_EXERCISE:_ The listing below is to be written out word for word, minus its images.
INFORMATION SHOWN Start Marker
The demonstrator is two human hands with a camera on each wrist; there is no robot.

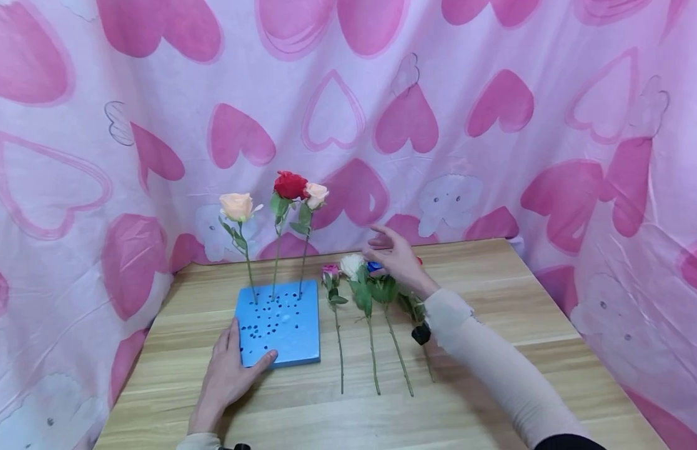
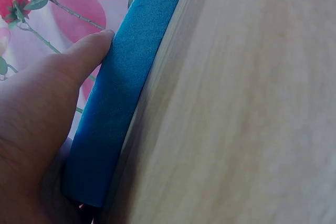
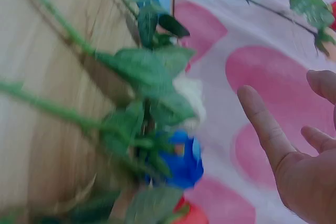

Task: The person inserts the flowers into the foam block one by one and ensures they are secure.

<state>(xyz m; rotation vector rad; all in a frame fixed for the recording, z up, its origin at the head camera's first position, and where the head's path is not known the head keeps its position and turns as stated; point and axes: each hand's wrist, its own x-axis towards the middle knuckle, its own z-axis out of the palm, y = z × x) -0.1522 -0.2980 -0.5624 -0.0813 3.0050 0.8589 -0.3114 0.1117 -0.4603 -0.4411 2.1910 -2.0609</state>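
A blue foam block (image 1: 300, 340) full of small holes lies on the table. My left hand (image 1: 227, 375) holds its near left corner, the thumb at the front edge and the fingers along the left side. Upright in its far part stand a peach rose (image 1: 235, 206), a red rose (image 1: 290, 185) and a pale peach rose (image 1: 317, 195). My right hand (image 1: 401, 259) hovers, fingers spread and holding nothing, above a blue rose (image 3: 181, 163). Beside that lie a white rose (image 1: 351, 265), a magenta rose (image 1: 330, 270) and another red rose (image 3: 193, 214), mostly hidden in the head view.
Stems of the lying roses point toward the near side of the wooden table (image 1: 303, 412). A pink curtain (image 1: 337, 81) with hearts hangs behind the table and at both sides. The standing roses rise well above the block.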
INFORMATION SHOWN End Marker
_SOLUTION TO THIS EXERCISE:_
The demonstrator is two human hands with a camera on each wrist; there is no robot.


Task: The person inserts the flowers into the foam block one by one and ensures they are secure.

<state>(xyz m; rotation vector rad; all in a frame fixed for the recording, z up, its origin at the head camera's first position, and where the head's path is not known the head keeps its position and turns as stated; point and axes: each hand's wrist, its own x-axis towards the middle knuckle, its own z-axis out of the palm, y = z × x) -0.1522 -0.2980 -0.5624 -0.0813 3.0050 0.8589 -0.3114 0.1117 -0.4603 -0.4411 2.1910 -2.0609</state>
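A blue foam block (image 1: 300, 340) full of small holes lies on the table. My left hand (image 1: 227, 375) holds its near left corner, the thumb at the front edge and the fingers along the left side. Upright in its far part stand a peach rose (image 1: 235, 206), a red rose (image 1: 290, 185) and a pale peach rose (image 1: 317, 195). My right hand (image 1: 401, 259) hovers, fingers spread and holding nothing, above a blue rose (image 3: 181, 163). Beside that lie a white rose (image 1: 351, 265), a magenta rose (image 1: 330, 270) and another red rose (image 3: 193, 214), mostly hidden in the head view.
Stems of the lying roses point toward the near side of the wooden table (image 1: 303, 412). A pink curtain (image 1: 337, 81) with hearts hangs behind the table and at both sides. The standing roses rise well above the block.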

No further output is expected here.